**Your objective**
The lines needed are those below that contain the word "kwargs"; copy each one.

Saved data entries
•••
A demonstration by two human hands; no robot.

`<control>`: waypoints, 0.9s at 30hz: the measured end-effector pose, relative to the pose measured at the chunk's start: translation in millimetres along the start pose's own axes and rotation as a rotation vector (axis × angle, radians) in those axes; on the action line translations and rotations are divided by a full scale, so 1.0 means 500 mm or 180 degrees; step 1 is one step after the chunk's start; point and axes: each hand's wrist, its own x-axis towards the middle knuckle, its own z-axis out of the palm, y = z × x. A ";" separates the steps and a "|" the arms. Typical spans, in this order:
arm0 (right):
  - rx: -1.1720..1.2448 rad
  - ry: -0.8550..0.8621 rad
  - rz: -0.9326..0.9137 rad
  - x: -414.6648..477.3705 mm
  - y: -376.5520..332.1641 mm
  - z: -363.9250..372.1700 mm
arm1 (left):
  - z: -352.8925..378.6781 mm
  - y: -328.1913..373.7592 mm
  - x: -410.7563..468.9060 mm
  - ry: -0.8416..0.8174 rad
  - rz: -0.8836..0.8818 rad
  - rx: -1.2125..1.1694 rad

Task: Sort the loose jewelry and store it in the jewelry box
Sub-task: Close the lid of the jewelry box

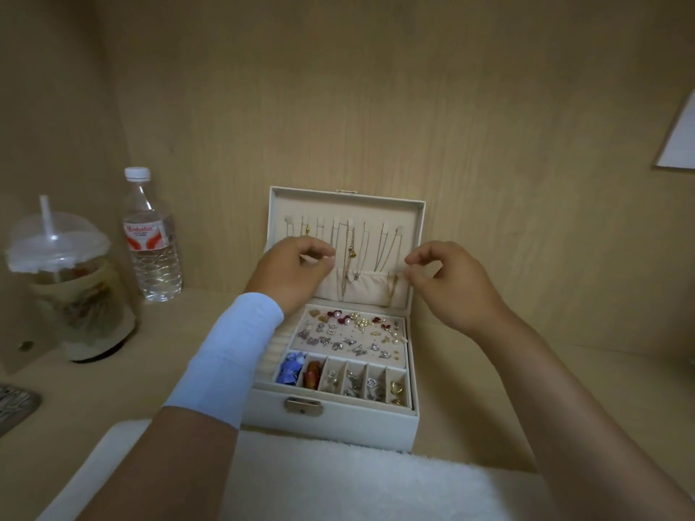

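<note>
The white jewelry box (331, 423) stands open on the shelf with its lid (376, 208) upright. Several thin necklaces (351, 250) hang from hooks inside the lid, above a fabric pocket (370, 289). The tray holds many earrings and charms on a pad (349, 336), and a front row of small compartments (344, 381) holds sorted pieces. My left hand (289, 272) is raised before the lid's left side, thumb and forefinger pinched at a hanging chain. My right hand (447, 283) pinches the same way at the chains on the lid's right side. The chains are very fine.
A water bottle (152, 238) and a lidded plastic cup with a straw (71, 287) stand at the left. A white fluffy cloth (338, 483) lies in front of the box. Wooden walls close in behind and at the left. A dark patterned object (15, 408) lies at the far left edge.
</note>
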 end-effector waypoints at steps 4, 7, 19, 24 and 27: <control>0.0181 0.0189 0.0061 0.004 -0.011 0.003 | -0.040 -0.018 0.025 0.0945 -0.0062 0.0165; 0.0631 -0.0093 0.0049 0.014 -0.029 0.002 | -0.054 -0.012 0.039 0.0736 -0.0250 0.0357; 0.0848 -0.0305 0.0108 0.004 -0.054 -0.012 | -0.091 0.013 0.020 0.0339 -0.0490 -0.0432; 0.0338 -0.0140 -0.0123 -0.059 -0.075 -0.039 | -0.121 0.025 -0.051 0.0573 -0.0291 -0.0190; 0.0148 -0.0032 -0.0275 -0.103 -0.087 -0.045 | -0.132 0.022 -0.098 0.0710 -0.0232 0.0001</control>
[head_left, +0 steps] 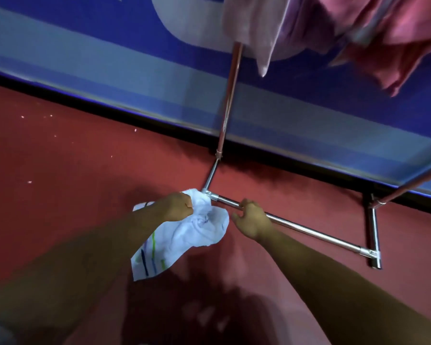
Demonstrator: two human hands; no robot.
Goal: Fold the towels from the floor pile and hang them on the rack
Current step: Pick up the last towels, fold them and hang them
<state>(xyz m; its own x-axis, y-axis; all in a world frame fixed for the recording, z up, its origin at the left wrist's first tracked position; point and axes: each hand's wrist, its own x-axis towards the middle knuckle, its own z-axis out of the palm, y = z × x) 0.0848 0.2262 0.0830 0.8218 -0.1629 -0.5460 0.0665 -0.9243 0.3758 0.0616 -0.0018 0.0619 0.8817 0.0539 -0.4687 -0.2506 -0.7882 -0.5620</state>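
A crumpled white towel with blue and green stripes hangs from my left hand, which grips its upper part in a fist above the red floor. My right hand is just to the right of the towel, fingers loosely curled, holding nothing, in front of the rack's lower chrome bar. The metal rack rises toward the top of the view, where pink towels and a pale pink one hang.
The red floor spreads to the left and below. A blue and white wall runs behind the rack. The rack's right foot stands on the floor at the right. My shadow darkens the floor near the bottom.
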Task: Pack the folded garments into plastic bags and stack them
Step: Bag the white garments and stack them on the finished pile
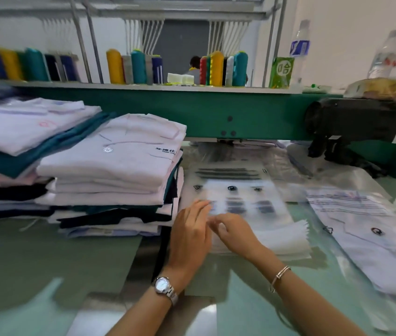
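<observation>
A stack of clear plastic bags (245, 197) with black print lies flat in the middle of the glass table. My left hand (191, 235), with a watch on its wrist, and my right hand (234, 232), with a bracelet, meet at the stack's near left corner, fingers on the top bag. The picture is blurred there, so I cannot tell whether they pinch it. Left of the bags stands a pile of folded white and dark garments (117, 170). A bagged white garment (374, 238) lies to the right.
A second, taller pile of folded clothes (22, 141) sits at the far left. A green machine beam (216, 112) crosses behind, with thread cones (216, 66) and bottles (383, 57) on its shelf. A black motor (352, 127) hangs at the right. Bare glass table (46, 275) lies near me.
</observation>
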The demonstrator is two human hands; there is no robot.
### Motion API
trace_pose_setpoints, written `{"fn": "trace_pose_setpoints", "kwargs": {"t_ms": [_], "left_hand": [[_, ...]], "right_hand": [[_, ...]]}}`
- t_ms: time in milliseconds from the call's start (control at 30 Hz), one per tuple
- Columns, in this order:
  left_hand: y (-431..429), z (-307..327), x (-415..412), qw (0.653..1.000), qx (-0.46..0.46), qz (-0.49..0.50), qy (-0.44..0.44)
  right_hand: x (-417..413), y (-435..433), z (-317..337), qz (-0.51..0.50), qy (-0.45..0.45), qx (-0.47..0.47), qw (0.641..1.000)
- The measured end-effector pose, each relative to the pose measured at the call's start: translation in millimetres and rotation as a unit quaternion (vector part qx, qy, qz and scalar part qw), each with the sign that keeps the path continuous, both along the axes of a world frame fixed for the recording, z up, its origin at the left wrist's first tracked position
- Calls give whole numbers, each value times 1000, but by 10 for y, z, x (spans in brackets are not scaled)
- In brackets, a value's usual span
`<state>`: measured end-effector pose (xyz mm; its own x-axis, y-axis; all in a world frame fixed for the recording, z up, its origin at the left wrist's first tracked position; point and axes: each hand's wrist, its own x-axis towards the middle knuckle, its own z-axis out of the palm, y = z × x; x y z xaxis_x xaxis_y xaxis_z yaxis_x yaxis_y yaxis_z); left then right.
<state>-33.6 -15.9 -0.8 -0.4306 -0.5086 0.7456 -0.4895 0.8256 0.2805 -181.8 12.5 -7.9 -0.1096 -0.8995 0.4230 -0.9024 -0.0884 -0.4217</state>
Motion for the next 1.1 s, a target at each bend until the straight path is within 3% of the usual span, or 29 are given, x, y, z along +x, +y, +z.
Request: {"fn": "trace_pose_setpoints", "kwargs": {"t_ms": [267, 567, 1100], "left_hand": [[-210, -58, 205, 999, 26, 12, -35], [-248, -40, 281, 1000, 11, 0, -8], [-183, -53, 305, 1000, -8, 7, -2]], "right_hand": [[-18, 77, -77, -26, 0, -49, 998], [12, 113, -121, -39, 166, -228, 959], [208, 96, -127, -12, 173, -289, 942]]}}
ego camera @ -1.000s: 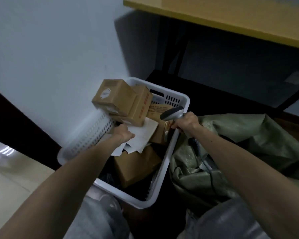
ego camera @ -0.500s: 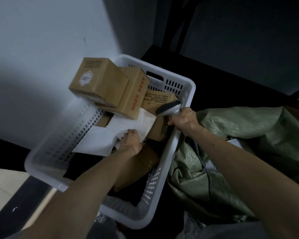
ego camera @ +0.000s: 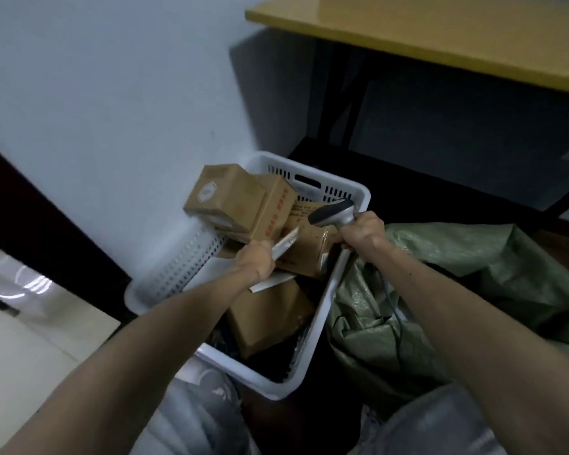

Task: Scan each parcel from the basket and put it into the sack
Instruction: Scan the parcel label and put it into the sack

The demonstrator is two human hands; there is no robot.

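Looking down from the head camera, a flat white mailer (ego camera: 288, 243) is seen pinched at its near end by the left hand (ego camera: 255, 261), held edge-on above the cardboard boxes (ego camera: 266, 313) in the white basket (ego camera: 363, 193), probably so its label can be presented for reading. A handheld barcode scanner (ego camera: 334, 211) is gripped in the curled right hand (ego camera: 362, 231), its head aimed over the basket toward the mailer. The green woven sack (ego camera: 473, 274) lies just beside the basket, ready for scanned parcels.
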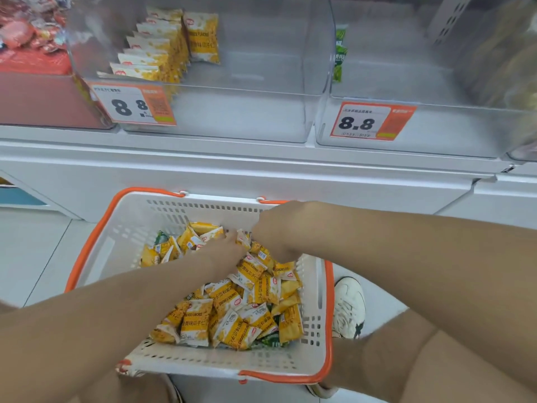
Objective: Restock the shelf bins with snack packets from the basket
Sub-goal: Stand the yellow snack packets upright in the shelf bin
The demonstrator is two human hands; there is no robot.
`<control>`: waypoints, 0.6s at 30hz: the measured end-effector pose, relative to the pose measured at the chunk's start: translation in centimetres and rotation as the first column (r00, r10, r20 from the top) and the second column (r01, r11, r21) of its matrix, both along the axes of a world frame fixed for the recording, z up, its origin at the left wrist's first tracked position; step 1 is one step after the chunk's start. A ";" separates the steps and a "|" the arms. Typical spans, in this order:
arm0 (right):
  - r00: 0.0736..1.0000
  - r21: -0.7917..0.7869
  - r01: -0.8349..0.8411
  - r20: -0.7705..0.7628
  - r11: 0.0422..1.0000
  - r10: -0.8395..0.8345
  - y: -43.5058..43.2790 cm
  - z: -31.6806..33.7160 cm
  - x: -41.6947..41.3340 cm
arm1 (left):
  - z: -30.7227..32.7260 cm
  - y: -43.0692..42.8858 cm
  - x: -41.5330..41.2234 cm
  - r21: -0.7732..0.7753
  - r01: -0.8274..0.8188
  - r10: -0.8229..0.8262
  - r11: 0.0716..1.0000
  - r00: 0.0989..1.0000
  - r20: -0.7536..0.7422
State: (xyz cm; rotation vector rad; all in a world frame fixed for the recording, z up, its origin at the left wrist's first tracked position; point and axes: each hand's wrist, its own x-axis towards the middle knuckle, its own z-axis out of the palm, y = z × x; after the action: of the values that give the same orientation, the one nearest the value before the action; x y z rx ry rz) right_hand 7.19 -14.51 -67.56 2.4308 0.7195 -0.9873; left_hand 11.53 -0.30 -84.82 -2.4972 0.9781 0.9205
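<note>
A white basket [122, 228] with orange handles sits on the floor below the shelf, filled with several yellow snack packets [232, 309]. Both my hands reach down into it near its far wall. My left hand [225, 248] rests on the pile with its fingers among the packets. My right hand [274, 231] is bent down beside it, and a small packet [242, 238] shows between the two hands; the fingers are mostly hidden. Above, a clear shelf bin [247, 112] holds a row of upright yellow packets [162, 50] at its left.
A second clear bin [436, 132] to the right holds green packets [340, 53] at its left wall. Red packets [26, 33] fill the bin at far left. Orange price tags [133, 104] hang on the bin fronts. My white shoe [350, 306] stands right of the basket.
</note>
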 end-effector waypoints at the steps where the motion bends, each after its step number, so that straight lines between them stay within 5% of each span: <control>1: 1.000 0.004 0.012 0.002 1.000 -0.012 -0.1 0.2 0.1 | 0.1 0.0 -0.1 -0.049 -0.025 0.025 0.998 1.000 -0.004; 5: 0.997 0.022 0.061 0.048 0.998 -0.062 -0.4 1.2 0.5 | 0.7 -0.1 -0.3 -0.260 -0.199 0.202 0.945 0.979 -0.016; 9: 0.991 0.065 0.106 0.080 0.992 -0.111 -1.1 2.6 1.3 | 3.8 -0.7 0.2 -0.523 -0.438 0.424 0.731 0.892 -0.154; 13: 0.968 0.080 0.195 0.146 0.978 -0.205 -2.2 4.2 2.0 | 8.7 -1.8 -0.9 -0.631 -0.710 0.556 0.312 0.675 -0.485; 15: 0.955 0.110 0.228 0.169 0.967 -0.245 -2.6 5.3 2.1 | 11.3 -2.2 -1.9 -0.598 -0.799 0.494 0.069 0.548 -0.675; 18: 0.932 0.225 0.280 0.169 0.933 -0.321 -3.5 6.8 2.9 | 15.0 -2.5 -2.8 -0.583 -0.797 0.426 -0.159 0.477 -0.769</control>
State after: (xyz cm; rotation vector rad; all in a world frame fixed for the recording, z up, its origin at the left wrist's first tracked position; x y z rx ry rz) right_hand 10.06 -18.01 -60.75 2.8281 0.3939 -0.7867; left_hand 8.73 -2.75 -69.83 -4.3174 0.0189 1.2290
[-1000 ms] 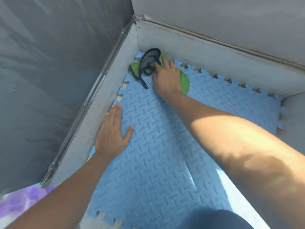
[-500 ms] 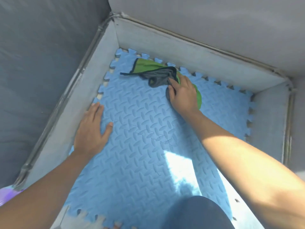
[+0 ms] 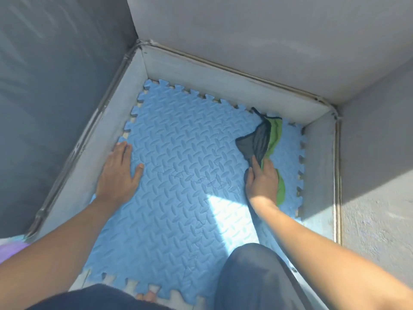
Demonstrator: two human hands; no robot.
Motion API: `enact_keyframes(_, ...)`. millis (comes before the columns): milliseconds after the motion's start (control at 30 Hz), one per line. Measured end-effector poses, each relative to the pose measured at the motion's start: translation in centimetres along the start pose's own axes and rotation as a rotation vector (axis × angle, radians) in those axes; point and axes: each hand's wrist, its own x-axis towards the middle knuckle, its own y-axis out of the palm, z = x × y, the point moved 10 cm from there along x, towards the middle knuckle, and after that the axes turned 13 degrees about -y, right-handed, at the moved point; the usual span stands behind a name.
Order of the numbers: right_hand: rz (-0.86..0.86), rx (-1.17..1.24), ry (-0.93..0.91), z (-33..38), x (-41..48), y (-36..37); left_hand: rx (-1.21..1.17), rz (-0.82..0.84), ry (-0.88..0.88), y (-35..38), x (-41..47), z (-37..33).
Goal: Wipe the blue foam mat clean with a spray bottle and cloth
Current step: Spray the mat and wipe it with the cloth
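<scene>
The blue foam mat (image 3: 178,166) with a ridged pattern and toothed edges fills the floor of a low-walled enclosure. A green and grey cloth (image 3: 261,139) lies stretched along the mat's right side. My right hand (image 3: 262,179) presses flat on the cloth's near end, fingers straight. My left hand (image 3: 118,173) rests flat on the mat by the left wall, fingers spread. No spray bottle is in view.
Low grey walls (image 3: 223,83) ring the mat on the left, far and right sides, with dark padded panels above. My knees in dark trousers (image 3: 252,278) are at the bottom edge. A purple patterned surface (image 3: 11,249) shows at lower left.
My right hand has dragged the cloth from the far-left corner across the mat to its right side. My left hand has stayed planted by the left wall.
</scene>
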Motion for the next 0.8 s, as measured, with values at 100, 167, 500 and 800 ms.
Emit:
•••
**Task solution**
trace_pose_setpoints, written `{"fn": "trace_pose_setpoints", "kwargs": {"t_ms": [_], "left_hand": [[_, ...]], "right_hand": [[_, ...]]}}`
Request: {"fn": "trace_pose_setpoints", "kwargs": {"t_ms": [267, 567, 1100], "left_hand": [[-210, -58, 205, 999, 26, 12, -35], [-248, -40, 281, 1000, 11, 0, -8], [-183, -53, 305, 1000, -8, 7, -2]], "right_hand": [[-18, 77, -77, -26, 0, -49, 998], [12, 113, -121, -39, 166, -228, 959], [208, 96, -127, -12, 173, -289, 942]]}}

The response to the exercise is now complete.